Digital Review

Reviewed by Patrick Kelly, Media And Book Review Editor

Wilderness Digest

December 2021 | Volume 27, Number 3

WILDERNESS PODCAST

Hosted by Adam Bronstein. Available on Apple Podcasts, Spotify, and Google Podcasts. https://wildernesspodcast.buzzsprout.com/.

The world of podcasting has exploded in the last 15 years, and today there are shows on nearly any topic imaginable. Podcasts are convenient, often free, and offer a great way to learn more about something of interest to listeners. So, as a relative newcomer to the world of podcasts, it was disappointing to find a shockingly small amount of shows explicitly devoted to wilderness or wilderness-related issues. Fortunately, despite a lack in the overall number of choices available, the wilderness-themed shows that do exist are of good quality. 

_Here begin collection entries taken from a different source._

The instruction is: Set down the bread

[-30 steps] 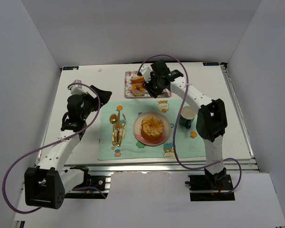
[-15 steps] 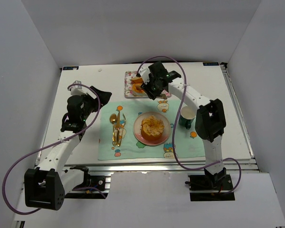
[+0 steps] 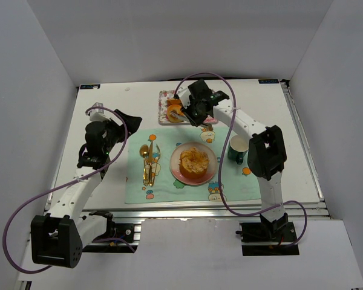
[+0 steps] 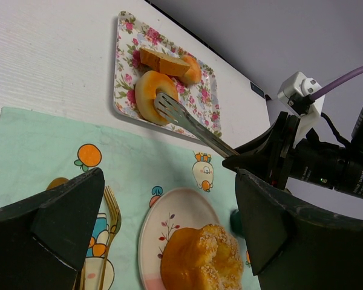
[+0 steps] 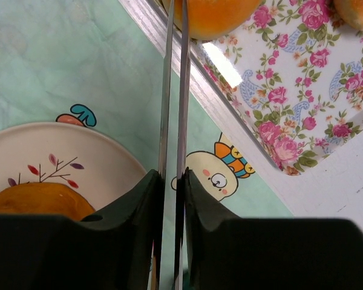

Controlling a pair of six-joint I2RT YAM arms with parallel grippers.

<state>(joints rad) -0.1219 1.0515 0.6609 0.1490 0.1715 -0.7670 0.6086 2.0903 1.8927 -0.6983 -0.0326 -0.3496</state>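
Observation:
A floral tray (image 3: 199, 119) at the back holds a ring-shaped bread (image 3: 174, 112) and other bread pieces. My right gripper (image 3: 195, 109) is shut on metal tongs (image 5: 174, 90). The tong blades are close together, with their tips on the ring bread (image 4: 150, 96) at the tray's (image 4: 122, 66) near edge. The same bread (image 5: 218, 12) and tray (image 5: 290, 78) show in the right wrist view, with the gripper (image 5: 173, 178) low in frame. A sugared bun (image 3: 194, 160) lies on a pink plate (image 3: 176, 171). My left gripper (image 3: 117, 128) is open and empty, above the table left of the mat (image 4: 169, 181).
A green cartoon placemat (image 3: 163, 190) carries the plate, a gold fork and spoon (image 3: 147, 163) on its left, and a green cup (image 3: 238, 149) at its right edge. White walls enclose the table.
My right gripper has moved the tongs left along the tray, so that their tips are now on the ring bread. The left arm has not moved.

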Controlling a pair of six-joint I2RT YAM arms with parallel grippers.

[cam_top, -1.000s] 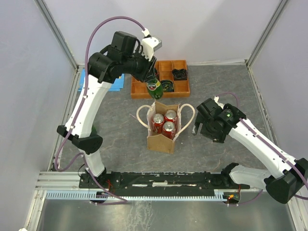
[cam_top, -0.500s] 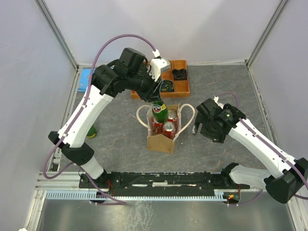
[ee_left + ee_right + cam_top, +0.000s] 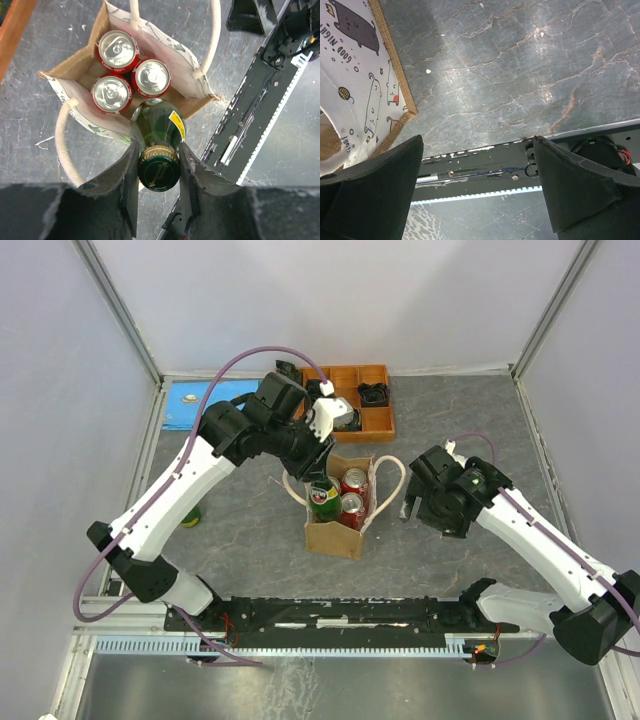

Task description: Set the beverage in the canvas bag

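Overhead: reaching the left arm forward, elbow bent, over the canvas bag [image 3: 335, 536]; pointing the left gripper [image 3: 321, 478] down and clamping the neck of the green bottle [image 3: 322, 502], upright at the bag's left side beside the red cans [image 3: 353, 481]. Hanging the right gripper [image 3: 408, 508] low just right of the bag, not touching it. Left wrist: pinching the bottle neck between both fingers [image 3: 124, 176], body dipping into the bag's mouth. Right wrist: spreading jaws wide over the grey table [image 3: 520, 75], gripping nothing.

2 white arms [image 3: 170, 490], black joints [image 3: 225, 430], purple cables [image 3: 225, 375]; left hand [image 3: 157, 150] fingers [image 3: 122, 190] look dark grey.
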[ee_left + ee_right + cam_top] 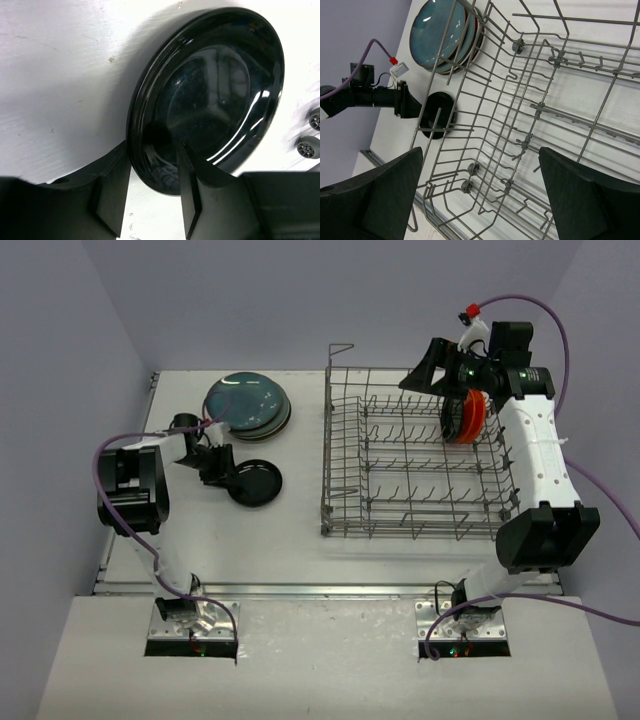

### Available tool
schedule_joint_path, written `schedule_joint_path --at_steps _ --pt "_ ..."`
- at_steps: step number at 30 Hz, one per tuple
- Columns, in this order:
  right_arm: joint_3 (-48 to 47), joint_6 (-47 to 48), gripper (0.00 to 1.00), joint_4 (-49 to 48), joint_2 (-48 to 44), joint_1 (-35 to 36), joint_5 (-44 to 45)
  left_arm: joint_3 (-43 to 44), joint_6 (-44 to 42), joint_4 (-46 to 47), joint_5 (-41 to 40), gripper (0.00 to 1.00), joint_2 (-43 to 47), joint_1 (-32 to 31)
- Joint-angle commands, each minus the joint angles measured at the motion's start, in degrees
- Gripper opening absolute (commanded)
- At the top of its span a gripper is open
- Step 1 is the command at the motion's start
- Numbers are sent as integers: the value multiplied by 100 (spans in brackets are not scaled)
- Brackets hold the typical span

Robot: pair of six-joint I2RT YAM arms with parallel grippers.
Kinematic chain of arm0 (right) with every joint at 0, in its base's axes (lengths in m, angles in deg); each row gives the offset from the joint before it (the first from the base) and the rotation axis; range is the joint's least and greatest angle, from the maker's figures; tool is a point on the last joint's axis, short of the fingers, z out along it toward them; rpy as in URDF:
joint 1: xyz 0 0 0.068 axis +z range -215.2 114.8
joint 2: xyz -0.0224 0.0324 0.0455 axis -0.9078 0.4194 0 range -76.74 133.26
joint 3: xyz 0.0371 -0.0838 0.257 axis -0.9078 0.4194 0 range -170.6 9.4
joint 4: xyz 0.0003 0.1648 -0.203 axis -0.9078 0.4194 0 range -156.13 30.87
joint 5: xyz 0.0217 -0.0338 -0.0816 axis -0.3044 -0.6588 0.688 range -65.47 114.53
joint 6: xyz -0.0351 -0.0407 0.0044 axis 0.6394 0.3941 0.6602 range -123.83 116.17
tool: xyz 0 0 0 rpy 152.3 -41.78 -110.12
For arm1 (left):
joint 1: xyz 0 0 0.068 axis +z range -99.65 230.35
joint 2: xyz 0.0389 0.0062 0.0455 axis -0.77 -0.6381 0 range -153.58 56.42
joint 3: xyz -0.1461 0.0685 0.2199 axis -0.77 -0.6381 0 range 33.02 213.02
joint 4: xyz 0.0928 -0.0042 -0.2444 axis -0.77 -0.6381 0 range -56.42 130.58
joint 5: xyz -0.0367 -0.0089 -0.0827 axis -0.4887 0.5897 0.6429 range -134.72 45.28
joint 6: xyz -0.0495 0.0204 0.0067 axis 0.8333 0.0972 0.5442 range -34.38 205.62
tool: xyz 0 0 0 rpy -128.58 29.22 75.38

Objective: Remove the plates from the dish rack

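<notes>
A small black plate (pixel 256 483) lies on the table left of the grey wire dish rack (pixel 415 455). My left gripper (pixel 222 472) is open at the plate's left edge. In the left wrist view the black plate (pixel 210 95) has its rim between the parted fingers of the left gripper (pixel 152 150), one outside the rim and one over the inside. A stack of large teal plates (pixel 247 403) sits at the back left. An orange-red plate (pixel 467 416) stands upright in the rack's back right. My right gripper (pixel 432 368) hovers open over it, empty (pixel 481 150).
The rack's raised wire loop (pixel 341 348) stands at its back left corner. In the right wrist view the rack's tines (pixel 540 110), the teal stack (pixel 437 32) and the black plate (pixel 436 114) show below. The table's front edge (pixel 330 590) runs near the arm bases.
</notes>
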Motion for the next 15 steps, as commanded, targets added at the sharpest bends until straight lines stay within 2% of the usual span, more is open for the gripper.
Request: schedule_joint_path --at_steps 1,7,11,13,15 --pt "-237 7 97 -102 -14 -28 -99 7 -4 232 -109 40 497 32" --pt "-239 30 98 -104 -14 -28 -12 -7 -128 407 -570 44 1525 27" --pt "-300 146 98 -109 -68 -37 335 192 122 667 -1597 44 1959 34" --pt "-300 269 98 -65 -101 -32 653 486 234 660 -2311 44 1853 34" --pt "-326 454 99 49 -110 -28 1445 1031 281 403 -3043 38 1461 27"
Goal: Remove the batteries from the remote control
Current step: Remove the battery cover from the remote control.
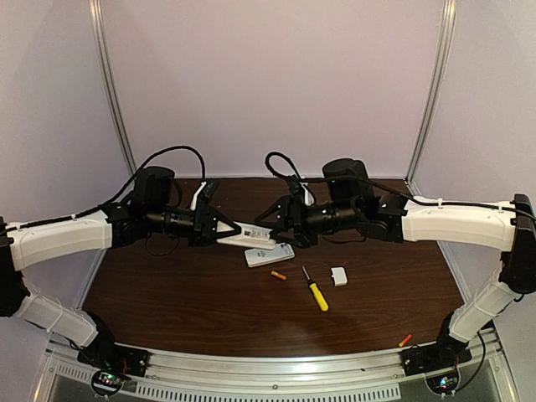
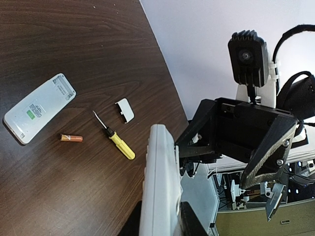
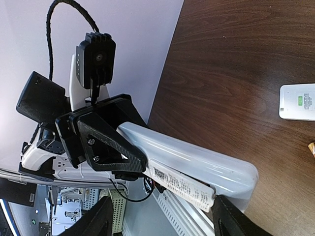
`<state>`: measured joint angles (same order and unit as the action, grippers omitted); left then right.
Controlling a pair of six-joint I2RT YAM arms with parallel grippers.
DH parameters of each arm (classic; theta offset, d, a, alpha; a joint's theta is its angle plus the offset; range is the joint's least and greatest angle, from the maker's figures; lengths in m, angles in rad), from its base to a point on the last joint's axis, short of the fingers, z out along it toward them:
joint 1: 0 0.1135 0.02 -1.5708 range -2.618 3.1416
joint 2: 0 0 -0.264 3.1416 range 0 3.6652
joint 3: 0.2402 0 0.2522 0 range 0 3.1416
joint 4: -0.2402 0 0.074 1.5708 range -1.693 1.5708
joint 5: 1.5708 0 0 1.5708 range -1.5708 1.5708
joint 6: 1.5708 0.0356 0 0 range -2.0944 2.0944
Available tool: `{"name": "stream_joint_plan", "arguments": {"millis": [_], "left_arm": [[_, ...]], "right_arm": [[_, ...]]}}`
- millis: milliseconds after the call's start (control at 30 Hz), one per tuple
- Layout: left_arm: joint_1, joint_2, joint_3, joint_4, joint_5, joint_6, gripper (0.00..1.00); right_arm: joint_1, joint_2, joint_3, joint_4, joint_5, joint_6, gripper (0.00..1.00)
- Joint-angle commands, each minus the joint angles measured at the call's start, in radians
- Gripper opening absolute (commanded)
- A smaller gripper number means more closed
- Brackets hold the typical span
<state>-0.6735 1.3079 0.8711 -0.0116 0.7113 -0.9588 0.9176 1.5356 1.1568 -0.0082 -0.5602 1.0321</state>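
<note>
Dark wood table (image 1: 167, 293) | left jaws clamp white remote (image 2: 158, 182) | right jaws spread apart | its label (image 3: 182, 186) unreadable

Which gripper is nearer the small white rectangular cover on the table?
Right. The right gripper hovers left of and behind the white cover; the left gripper, holding a white remote, is farther left.

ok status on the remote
Left claw shut on remote. Right claw open at its far end. One battery out on table, second battery at near edge. Screwdriver lies clear.
</note>
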Motion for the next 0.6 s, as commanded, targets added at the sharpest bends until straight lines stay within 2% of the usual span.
{"name": "stream_joint_plan", "arguments": {"millis": [0, 567], "left_arm": [[-0.092, 0.025, 0.022, 0.216, 0.137, 0.026, 0.0], [-0.092, 0.04, -0.017, 0.197, 0.079, 0.031, 0.0]], "right_arm": [[0.044, 0.025, 0.065, 0.195, -0.173, -0.005, 0.7], [0.027, -0.013, 0.029, 0.179, -0.172, -0.015, 0.7]]}}
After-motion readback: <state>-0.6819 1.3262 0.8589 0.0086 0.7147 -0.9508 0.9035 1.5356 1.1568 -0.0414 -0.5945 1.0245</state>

First up is the straightforwardly named Wilderness Podcast, an interview show hosted, written, produced, and created by Adam Bronstein. This one man “conservation-based passion project,” as Bronstein refers to it, seeks to spread and facilitate more in-depth appreciation of wilderness through “long-form interviews with subject area experts.” This interview style allows Bronstein to delve deeply into topics with his guests, giving the listener excellent background and context on a given issue. Of specific interest for this reviewer is the wealth of historical knowledge possessed by many of his guests. Bronstein’s episode on the commercialization of public lands with Scott Silver, a longtime activist from Oregon, was particularly illuminating. Silver’s recounting of efforts, largely successful, by the fossil fuel, off-road vehicle, and outdoor recreation industries to infiltrate and influence public lands policy starting in the 1980s was especially powerful. Silver also shares his extensive knowledge of the fee demo scheme that aimed to shift public lands to a “pay-to-play” system in the 1990s. While much of this history may be common knowledge among older generations, providing this background to younger public lands users and wilderness advocates is especially important.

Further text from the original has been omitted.